Evidence confirms that urgent improvements are needed in alcohol labelling
This month the European Journal of Public Health Advance Access published an article by renowned researchers confirming the need for better labelling of alcoholic beverages.
As pointed out by the authors, despite the unarguable importance of choosing what, when, and how much to drink, consumers have less access to health and nutritional information about these beverages than they do about a glass of milk, a bowl of cereal or a soft drink.
Four elements were identifies as valuable for consumers:
- a list of ingredients
- nutritional information
- serving size and servings per container
- a health warning
The article has highlighted that given the considerable public health problem that obesity presents in most developed, and many developing countries, caloric information is crucial in terms of provisions of information to consumers. Furthermore, it is astonishing that no country in the world currently requires compulsorily this information to be given to consumers on the packaging of alcoholic beverages.
With regard to health warnings, and despite the effectiveness of prominent and graphic warnings on tobacco products, this policy tool is surprisingly unused when it comes to alcohol.
The authors highlight that alcohol labelling stand out as an underused way to empower consumers to make healthy decisions. Additionally, it is particularly baffling that no county requires disclosure of the number of calories in alcoholic drinks.

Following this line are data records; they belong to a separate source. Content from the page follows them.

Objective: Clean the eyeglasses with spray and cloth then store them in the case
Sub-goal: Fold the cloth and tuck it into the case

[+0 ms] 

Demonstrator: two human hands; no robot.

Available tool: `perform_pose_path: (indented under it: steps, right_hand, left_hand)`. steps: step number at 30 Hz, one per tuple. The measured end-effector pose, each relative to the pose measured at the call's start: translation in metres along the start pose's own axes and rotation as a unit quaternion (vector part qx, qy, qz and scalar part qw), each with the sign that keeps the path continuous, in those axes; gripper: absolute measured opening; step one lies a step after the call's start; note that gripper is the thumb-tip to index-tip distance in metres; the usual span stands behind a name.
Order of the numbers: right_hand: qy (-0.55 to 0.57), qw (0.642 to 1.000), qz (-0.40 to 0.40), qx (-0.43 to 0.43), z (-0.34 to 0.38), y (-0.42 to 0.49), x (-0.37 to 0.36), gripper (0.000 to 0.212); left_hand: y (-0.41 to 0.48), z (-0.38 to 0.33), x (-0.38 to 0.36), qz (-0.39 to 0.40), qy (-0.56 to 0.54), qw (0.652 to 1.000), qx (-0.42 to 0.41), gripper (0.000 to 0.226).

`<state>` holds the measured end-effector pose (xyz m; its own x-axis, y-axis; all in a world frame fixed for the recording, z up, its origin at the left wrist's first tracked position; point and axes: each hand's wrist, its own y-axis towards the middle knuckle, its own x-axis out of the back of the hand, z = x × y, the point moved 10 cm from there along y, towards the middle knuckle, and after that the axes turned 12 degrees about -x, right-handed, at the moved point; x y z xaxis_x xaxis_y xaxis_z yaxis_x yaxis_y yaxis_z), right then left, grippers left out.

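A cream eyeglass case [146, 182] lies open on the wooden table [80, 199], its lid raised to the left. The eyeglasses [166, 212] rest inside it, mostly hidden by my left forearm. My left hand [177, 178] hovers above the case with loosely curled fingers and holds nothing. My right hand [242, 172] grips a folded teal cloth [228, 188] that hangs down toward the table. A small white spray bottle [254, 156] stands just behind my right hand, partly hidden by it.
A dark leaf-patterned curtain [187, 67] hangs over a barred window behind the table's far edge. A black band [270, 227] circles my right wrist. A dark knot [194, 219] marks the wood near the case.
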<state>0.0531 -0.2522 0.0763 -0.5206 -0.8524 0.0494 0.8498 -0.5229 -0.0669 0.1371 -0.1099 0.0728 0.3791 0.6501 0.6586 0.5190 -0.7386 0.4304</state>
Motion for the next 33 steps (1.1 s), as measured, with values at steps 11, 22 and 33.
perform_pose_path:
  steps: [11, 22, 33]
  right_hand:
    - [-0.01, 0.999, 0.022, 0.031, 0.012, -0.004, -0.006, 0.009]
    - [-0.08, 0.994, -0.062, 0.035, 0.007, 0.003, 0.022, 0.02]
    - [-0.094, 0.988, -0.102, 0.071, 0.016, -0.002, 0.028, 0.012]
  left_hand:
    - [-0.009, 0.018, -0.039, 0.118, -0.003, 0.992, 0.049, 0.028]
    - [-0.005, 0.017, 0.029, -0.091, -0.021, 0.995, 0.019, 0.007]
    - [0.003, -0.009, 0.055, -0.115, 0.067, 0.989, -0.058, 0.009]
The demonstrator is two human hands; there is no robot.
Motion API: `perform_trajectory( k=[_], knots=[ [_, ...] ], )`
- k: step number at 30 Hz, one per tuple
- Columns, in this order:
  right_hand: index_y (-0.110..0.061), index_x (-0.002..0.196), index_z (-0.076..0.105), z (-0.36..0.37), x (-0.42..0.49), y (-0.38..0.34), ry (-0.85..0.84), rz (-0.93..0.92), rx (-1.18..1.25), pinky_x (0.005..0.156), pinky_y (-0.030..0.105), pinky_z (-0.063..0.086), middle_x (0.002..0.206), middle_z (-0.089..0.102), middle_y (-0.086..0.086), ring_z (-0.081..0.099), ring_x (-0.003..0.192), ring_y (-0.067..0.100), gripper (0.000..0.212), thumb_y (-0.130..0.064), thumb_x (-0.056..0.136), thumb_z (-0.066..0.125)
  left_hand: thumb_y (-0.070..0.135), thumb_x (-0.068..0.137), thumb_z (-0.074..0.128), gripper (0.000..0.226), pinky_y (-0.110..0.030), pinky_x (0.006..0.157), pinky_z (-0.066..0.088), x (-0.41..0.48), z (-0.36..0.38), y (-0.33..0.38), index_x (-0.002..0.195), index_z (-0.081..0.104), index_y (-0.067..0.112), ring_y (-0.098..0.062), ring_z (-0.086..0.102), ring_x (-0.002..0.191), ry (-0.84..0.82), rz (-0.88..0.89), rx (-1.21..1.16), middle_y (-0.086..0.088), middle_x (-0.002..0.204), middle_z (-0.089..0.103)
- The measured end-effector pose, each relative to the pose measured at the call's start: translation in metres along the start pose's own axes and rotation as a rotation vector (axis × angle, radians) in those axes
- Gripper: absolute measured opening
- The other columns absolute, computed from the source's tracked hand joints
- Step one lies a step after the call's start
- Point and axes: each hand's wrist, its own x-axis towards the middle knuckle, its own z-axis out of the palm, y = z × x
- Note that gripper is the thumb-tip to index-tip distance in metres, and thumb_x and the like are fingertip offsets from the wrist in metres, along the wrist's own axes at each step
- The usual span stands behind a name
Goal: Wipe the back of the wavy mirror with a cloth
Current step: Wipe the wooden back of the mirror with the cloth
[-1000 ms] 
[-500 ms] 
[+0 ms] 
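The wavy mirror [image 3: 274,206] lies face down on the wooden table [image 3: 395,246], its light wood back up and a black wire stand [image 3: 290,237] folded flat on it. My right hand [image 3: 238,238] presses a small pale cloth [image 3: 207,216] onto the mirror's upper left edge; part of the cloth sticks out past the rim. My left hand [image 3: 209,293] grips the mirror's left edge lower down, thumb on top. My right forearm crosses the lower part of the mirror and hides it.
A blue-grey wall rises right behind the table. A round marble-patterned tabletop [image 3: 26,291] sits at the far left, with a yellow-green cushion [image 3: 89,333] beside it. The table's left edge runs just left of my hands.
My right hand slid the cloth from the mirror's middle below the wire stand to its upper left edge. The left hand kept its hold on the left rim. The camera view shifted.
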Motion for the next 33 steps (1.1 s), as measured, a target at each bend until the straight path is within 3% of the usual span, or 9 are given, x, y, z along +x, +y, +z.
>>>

The evidence shows that labels which are composed of both nutritional information and health warnings (like in tobacco) would constitute the best approach. This would address the two issues that we are faced with while discussing alcoholic beverages- dietary information and warning of the dangerous effects on health (i.e. cancer, liver cirrhosis, dependence)
The authors concluded by noting strong support for enhanced labelling of alcoholic beverages of both health organisations and consumers worldwide.